__Task directions__.
Whenever a line in the data below includes the string "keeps", copy it out.

- Opening Delimiter -

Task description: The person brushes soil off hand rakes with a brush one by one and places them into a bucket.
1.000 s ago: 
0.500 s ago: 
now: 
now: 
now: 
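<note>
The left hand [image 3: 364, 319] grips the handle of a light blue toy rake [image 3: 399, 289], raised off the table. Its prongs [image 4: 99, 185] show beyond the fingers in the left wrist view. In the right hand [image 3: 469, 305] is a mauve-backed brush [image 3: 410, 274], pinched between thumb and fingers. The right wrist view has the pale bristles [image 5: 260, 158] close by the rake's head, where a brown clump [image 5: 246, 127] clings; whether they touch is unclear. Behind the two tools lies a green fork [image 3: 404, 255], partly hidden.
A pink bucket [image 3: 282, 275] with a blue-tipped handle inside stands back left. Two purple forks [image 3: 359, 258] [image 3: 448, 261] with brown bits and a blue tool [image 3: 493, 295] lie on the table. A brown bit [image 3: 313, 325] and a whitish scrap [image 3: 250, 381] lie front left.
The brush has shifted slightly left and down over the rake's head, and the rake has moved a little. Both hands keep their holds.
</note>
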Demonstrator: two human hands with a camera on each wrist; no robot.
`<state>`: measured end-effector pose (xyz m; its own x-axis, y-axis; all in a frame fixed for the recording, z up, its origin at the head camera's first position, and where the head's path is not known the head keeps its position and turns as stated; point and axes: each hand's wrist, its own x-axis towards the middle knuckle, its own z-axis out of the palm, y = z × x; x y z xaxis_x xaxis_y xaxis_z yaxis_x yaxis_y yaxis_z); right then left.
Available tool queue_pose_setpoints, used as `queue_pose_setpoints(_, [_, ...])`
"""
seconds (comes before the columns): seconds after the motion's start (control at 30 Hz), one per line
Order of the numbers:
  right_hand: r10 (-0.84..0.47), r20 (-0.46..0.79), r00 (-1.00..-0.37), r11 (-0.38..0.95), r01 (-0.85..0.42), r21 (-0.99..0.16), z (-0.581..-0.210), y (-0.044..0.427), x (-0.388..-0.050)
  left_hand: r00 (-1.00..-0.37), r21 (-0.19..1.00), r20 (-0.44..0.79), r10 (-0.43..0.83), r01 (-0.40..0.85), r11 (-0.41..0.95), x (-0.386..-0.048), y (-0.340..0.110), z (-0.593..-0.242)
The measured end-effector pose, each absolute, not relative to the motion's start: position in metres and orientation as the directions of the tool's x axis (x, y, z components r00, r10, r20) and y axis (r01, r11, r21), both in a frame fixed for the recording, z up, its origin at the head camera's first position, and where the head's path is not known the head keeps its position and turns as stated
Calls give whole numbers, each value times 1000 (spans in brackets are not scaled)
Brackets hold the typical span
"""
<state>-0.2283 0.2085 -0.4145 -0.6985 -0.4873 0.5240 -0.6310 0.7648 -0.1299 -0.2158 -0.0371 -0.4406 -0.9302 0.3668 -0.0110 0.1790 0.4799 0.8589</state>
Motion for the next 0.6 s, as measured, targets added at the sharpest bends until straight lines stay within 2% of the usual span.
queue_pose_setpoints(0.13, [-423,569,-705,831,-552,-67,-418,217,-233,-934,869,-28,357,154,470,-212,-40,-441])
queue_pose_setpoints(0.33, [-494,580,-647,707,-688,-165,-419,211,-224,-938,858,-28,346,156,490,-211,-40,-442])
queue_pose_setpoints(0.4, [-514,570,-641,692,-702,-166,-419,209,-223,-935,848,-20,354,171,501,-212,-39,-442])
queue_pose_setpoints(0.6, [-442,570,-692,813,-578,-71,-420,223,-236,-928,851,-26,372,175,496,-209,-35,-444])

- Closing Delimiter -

__Exercise output__.
`<state>`: measured end-effector pose (xyz m; its own x-axis, y-axis; all in a frame fixed for the recording, z up, its origin at the head camera's first position, and where the head's path is not known the head keeps its position and turns as stated; point and axes: each hand's wrist, its own x-axis towards the middle knuckle, its own z-axis out of the palm, y = z × x; x y z xaxis_x xaxis_y xaxis_z yaxis_x yaxis_y yaxis_z); right then left.
The measured end-effector pose, each absolute, not relative to the motion's start: position in metres and orientation as the directions of the tool's x axis (x, y, z components r00, r10, r20) and y axis (r01, r11, r21), both in a frame fixed for the recording, z up, its origin at the head camera's first position, and where the head's path is not known the head keeps its position and turns as stated

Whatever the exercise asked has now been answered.